Importing a class without knowing the module

Alex Martelli aleax at mail.comcast.net
Fri Nov 18 18:02:18 CET 2005


Mike Meyer <mwm at mired.org> wrote:
   ...
> A classes __module__ attribute doesn't always tell you the name of the
> module - or at least, not a name that would be usefull for the the OPs
> use case. That's the case where you don't have the module name.  The

How do you arrange a module so that its classes' __module__ attributes
don't tell you the name of the module "that would be useful", yet the
module's __file__ DOES give you information that you can usefully
process, heuristically I assume, to infer a module name that IS useful?

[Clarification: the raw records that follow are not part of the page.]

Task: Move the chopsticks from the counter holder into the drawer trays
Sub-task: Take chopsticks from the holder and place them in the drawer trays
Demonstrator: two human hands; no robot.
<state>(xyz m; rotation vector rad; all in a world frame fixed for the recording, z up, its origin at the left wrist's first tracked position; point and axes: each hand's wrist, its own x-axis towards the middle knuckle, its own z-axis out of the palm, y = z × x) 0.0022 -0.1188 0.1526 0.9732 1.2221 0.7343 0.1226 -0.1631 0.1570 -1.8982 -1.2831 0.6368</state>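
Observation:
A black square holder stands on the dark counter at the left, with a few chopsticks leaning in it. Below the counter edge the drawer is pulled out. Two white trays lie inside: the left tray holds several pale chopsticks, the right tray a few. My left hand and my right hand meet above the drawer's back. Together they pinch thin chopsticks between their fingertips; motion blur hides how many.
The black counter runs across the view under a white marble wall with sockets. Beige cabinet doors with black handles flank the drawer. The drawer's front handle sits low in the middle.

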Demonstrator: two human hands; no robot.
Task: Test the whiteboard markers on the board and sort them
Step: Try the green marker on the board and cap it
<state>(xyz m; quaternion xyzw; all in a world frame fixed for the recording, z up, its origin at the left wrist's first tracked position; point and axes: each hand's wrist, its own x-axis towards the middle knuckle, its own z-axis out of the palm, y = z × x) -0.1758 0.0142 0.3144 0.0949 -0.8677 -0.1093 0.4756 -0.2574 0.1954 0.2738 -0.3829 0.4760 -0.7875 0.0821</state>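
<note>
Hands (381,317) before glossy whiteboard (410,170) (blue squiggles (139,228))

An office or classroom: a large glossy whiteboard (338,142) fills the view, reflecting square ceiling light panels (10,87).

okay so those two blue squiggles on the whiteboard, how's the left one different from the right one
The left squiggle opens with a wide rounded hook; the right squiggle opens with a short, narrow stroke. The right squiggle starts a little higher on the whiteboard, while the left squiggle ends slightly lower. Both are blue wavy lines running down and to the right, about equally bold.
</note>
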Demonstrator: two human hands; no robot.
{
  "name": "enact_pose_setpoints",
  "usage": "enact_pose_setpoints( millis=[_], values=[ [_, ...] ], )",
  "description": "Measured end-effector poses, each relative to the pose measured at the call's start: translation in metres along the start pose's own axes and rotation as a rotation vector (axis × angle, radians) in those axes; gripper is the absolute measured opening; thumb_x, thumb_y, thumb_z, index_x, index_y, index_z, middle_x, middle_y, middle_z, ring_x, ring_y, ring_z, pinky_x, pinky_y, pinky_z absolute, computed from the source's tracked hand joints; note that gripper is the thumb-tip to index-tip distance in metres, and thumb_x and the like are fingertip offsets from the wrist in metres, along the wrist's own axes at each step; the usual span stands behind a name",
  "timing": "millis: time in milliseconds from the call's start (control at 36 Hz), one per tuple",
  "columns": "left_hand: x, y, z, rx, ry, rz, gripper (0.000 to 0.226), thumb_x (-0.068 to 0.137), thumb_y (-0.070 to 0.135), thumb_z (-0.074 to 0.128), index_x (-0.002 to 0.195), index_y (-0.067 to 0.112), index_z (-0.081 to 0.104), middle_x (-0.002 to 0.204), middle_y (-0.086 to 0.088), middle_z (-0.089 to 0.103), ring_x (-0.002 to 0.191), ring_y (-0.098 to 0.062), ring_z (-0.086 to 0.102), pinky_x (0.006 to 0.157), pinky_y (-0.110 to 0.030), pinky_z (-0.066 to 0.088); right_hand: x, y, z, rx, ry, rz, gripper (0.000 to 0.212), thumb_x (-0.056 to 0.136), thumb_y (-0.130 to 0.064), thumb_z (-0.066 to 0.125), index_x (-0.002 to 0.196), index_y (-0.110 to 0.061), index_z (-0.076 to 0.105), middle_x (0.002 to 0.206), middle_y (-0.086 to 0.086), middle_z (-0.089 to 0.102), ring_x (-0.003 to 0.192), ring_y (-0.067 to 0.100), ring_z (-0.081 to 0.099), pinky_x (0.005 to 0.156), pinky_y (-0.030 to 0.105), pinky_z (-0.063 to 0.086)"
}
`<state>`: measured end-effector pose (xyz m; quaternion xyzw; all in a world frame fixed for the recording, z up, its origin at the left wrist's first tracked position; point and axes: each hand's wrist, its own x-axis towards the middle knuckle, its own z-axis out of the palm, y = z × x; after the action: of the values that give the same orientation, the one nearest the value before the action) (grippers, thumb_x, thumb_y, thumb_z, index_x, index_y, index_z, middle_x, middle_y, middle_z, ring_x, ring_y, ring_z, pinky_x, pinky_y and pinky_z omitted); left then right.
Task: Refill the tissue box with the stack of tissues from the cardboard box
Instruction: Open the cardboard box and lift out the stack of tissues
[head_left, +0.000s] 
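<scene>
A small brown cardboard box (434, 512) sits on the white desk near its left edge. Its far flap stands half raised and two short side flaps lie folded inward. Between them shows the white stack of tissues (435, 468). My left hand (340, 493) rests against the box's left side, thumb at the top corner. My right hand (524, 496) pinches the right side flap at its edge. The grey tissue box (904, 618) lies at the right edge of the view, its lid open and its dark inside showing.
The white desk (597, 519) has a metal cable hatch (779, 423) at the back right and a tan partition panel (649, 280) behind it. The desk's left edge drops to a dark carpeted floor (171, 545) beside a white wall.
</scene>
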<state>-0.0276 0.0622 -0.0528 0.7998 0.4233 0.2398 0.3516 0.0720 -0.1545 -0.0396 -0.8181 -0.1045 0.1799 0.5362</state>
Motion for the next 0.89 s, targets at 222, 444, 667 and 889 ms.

I just don't see it, which of course doesn't mean it can't be done, with
sufficient evil ingenuity.  But since you're the one arguing that this
case is important enough to be worth dwelling on, I'd rather see some
specific examples from you, to understand whether my gut reaction "if
possible at all, this has gotta be such a totally CORNER, ARTIFICIAL
case, that it's absurd to bend over backwards to cover it" is justified,
or whether I'm misjudging instead.

> reference to a classes __file__ attribute was meant to be to the
> modules __file__ attribute - I'm surprised that no one picked up on
> that. Again, assuming that the module has an __file__ attribute at
> all. Getting the __file__ attribute to a module you don't know the
> name of is a bit tricky, but possible.

If you have the module object, getting its __file__ isn't hard -- but
then, neither is getting its module name... m.__file__ and m.__name__
are just about as accessible as each other.  Of the two, the one more
likely to be useless would be the __file__ -- import hooks (zipimport or
more deviously sophisticated ones) might mean that string is not a file
path at all; __name__ is supposed to be the string key of that module
object within sys.modules, and it is, I think, far less likely that any
tricks will have been played wrt that -- plus, you can easily
doublecheck by scouring sys.modules.

I just cannot see ANY case where I would want to try heuristics on some
__file__ attribute (hopefully but not necessarily a filename) to try and
recover a __name__ that appears to be missing, mangled, or incorrect; my
instinct would be to raise exceptions informing the user that what
they're trying to marshal is too weird and strange for their own good,
and let them deal with the situation.  But as I said, that may depend on
a failure of the imagination -- if you can show me compelling use cases
in which heuristics on __file__ prove perfectly satisfactory where just
dealing with __name__ wouldn't, I'm quite ready to learn!